Performance on Be The Cowboy is the show you put on for others – whether it’s literal nightly performances as a touring musician, the catharsis in embodying someone else, or even a faked smile flashed for someone whose presence you can’t stand. In an interview with Paper Mag, Mitski talks about writing songs from the perspective of fictional people, rather than strict autobiographical experiences: “I find using a character or using a narrative that didn’t happen to you is better equipped in telling your story and expressing your feelings than what actually happened in your life.” Be The Cowboy is full of fictional characters, each played by Mitski with the confidence of the aforementioned cowboy. As she plays the characters, she explores the role of performance in their lives, and her own.
“Me and My Husband” begins with a heavy sigh. “Me and my husband, we are doing better,” the speaker insists, but the tense chord movement states otherwise. The idea of “sticking together” is not romanticized–it’s just an inevitability. She goes on to call herself “The idiot with the painted face / in the corner, taking up space.” The word “painted” evokes not just the character’s makeup, but a strained, vague smile worn like a mask. Though the song is short, each verse adds instruments–a keyboard, brass, heavier bass, building tension. What she’s saying is one thing, but what she means is in the progression; on the last repetition of “So I bet all I have on that furrowed brow,” the brass climbs chromatically.
Mitski sings again about being an object on “Washing Machine Heart.” It’s never “object” in the way “objectified” hints at sexualization. It’s something sadder and more everyday–being something of function to another person, and losing yourself in that process. Rhythmic synths bang like the aforementioned appliance, strings sound otherworldly. Here, she’s a receptacle for dirty shoes, or maybe the other half’s emotional crutch. Again the movement of the vocals and strings betray a tension that is only hinted at in the lyrics (“I know who you pretend I am”).
For Mitski, that kind of awareness (and any pretense that it doesn’t exist) creates a rift, one she spends the duration of Be The Cowboy exploring, her last frontier on the way to becoming whole and loved. Loneliness sometimes feels like the record’s most obvious motif – on “Lonesome Love” Mitski spends “an hour on my makeup to prove something,” while “Nobody” even opens with the line “My god, I’m so lonely.” Its rhythms are easy to dance to, though – at her shows, each audience member enjoys it as though trapped in their own personal disco, a club where people go to exorcise their loneliness by being out somewhere, but only dance alone.

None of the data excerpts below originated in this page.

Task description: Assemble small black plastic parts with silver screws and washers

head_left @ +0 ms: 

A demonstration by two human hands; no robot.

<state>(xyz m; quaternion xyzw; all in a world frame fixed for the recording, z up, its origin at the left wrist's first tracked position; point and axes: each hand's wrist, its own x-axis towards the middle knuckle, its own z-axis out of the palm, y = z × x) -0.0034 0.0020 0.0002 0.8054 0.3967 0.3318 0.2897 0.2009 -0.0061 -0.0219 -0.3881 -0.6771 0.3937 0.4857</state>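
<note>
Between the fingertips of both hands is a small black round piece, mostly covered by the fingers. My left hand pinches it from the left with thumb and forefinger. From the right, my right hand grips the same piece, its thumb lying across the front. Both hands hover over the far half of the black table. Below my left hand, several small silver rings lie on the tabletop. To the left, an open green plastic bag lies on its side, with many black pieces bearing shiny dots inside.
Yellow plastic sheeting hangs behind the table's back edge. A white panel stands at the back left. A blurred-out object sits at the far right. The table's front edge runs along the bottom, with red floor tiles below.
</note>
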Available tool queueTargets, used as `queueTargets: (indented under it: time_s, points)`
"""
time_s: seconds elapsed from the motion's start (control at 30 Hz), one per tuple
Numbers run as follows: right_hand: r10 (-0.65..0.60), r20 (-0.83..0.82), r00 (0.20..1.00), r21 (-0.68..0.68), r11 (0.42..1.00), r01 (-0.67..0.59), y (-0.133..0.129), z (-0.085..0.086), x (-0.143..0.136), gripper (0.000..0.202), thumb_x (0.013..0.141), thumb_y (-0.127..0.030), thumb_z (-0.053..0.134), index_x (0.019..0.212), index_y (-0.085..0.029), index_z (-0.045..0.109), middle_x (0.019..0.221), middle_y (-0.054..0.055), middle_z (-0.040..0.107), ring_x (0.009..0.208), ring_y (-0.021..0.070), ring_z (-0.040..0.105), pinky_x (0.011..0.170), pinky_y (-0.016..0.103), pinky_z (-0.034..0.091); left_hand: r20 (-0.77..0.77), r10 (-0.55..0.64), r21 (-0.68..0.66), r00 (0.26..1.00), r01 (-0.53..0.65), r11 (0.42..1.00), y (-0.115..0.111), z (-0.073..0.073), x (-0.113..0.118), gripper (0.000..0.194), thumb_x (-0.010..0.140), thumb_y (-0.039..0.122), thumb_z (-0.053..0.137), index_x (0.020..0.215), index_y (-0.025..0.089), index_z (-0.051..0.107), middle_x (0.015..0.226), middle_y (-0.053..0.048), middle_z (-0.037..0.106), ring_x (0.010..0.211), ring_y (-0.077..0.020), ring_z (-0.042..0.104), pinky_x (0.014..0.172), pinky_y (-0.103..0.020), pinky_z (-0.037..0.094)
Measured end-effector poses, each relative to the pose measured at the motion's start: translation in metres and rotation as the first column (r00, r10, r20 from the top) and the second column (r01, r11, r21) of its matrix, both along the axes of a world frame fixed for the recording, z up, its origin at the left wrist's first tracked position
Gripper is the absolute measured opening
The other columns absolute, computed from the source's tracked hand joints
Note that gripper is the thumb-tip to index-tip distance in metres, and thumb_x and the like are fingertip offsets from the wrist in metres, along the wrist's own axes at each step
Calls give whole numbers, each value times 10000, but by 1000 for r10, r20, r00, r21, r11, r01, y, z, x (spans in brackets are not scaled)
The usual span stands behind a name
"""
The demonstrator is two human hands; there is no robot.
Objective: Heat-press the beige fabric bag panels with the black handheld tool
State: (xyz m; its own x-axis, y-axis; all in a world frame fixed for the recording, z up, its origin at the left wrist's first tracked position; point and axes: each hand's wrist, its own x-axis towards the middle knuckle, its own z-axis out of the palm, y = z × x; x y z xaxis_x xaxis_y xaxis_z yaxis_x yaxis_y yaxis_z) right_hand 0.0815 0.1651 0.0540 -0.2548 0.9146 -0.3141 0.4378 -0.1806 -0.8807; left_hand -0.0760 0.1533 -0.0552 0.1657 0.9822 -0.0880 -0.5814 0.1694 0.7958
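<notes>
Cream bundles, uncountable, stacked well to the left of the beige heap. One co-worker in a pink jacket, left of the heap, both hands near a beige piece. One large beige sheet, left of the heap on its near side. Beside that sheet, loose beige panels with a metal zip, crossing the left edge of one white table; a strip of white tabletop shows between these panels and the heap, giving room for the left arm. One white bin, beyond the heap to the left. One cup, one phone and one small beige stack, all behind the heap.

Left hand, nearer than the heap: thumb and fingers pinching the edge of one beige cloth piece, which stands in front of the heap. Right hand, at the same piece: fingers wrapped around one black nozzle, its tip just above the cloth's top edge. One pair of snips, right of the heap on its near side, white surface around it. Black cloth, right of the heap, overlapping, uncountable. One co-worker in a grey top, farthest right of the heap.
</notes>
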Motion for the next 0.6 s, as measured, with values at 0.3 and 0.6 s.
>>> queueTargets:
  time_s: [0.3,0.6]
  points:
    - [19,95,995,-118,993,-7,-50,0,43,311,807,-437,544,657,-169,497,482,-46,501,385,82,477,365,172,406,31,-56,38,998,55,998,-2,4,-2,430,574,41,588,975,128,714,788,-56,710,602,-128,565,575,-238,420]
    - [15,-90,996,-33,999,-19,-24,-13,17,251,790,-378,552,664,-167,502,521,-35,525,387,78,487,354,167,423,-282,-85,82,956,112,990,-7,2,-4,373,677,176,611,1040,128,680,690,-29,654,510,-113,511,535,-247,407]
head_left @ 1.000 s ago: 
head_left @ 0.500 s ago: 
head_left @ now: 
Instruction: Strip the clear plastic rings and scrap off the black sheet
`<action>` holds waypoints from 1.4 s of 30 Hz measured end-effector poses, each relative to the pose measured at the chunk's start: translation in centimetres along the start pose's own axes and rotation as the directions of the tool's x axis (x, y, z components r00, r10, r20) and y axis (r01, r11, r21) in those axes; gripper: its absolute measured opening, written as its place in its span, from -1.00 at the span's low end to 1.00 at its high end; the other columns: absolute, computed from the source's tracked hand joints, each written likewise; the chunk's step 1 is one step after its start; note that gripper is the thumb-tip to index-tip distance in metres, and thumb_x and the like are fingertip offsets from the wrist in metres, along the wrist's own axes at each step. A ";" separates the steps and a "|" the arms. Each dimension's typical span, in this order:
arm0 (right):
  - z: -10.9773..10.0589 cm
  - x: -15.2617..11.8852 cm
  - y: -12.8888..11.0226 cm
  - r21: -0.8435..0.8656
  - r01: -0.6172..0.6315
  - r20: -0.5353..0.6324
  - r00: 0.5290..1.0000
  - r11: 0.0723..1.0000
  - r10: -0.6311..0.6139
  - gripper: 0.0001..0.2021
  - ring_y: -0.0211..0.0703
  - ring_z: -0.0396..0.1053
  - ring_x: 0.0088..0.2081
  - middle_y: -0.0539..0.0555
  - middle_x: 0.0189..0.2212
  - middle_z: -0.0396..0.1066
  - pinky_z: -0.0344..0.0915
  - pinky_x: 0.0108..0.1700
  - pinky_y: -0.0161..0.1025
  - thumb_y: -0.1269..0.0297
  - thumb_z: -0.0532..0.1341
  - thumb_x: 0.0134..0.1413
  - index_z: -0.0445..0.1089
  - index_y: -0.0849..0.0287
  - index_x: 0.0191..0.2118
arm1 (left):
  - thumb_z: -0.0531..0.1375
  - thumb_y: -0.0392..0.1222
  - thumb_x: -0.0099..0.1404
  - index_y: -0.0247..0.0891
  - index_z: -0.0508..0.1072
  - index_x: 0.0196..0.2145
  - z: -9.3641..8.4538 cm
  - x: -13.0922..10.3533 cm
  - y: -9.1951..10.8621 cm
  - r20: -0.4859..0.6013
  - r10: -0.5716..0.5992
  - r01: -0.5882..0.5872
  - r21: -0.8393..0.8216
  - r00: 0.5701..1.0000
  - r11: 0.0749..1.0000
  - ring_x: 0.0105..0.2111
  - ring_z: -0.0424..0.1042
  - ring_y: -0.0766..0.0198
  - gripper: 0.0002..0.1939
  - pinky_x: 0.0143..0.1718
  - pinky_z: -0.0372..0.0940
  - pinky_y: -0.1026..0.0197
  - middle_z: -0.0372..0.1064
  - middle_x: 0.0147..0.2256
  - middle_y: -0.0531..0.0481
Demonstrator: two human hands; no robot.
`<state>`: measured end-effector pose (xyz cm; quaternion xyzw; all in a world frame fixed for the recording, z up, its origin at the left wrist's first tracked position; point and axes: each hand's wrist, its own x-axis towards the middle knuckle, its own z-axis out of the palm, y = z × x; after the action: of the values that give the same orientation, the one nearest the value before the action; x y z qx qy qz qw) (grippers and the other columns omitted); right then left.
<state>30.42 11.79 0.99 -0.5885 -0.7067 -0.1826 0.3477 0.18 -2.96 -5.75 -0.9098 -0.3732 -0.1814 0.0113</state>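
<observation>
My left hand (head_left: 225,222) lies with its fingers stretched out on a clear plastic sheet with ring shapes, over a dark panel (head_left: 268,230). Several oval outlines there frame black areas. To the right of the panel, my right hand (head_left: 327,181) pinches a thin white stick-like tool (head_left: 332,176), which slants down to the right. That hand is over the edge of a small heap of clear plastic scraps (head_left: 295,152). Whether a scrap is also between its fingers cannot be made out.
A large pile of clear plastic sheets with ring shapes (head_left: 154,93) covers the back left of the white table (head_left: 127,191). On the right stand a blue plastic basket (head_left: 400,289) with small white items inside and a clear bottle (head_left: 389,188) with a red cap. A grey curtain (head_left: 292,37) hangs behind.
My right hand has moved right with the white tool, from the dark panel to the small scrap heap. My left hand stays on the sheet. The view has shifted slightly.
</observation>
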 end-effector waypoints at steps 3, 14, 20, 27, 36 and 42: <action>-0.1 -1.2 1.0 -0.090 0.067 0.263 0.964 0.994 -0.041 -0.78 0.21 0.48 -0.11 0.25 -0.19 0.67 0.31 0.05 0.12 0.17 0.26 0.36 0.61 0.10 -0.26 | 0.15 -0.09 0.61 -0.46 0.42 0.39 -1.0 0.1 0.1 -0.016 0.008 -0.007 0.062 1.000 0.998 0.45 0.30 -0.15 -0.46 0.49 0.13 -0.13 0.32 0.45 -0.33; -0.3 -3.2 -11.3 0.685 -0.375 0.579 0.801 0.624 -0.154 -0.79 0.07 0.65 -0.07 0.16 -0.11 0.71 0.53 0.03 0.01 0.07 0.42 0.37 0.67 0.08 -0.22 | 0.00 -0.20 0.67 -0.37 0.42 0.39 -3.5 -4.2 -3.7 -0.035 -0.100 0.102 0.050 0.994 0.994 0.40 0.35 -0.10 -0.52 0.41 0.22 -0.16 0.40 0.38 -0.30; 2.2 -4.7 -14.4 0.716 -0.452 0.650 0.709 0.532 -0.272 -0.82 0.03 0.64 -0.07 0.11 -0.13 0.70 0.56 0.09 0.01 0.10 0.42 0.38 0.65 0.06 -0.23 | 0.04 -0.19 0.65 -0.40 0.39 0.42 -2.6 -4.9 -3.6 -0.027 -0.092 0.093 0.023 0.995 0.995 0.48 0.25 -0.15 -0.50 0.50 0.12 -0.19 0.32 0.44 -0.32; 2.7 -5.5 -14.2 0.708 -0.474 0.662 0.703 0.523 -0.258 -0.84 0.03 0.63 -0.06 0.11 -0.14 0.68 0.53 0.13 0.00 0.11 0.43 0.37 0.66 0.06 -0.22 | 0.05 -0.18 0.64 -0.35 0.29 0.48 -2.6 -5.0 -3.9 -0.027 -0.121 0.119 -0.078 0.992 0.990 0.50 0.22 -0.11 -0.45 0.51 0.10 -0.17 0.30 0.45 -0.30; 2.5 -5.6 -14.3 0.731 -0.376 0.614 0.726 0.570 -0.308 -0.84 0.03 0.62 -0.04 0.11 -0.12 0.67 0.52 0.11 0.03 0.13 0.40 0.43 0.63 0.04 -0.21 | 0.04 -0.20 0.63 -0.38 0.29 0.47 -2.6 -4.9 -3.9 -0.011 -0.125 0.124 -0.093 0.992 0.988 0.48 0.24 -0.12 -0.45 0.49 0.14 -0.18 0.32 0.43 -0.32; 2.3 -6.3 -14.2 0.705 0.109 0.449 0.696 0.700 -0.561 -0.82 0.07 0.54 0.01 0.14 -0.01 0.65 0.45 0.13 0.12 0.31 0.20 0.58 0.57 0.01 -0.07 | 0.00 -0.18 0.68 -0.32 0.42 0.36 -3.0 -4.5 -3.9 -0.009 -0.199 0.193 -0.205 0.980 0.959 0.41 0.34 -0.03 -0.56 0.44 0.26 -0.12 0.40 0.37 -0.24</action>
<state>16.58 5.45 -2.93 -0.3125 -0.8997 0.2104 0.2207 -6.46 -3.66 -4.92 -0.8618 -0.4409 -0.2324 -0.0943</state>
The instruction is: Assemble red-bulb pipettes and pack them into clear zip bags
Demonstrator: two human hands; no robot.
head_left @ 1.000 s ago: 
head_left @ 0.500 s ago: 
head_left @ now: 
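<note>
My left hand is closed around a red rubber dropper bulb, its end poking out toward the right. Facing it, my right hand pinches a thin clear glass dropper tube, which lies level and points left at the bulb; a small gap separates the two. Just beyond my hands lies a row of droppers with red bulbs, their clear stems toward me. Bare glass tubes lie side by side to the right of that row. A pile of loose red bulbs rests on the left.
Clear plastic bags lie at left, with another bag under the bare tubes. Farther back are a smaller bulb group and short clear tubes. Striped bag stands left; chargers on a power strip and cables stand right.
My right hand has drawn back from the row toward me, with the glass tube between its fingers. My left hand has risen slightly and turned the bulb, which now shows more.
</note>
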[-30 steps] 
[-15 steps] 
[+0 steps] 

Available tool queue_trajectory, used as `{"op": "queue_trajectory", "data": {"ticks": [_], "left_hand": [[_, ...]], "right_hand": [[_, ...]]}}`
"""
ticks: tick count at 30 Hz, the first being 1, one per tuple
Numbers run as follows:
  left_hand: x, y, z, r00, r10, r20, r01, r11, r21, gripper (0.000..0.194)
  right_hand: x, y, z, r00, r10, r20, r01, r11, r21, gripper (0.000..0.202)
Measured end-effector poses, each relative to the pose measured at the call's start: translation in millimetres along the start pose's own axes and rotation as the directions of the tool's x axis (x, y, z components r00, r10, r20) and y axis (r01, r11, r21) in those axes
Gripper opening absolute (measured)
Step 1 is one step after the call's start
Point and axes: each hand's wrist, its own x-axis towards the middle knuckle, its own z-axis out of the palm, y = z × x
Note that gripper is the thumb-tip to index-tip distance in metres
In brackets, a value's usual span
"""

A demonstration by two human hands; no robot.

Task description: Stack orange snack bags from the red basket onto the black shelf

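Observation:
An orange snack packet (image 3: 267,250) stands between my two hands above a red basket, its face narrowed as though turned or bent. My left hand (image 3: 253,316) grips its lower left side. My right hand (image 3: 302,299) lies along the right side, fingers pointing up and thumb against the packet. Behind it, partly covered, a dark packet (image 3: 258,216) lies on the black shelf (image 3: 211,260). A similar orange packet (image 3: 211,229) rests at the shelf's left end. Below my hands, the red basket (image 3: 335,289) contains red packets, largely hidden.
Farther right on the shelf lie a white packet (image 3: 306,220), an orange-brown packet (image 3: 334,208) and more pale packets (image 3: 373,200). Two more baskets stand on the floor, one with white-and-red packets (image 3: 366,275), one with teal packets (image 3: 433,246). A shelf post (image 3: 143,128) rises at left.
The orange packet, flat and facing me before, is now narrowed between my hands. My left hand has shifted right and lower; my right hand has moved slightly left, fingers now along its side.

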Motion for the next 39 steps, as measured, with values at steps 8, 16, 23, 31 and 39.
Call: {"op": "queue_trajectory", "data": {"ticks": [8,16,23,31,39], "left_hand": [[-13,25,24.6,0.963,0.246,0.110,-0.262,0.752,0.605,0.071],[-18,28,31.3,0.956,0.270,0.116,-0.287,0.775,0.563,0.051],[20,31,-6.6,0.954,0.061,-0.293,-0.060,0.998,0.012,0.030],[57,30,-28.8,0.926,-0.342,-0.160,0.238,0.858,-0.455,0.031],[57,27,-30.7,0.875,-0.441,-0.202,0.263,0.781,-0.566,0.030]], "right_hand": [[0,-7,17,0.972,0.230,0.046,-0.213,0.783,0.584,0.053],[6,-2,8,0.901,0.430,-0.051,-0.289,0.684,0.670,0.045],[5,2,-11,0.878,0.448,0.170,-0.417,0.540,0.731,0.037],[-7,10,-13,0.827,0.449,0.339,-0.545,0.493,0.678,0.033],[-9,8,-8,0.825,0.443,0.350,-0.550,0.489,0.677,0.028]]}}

Listeners take songs into their heart and project their own feelings, interpretations, personality on them. But the narrative that runs counter to this is one of someone learning to love themselves, as on explosive single “Geyser.” It grows from small synth sounds to something grand, profound, Mitski telling herself “I will be the one you need / I just can’t be without you.” The video, also choreographed by Monica Mirabile, sees Mitski chasing after her own outstretched hand on a darkened beach. She stumbles and crawls, ending the video digging through the sand.
When you’ve become an object, or a function, for another person (or the audience), the only person you can rely on is yourself. Though it can be liberating to ride into town on a horse and leave no trace, it can also be exhausting to act like someone you’re not. Beneath the sand in “Geyser,” beneath the facade of the cowboy, the wife, the elderly couple, is Mitski, telling stories that ring true, no matter the character who tells them.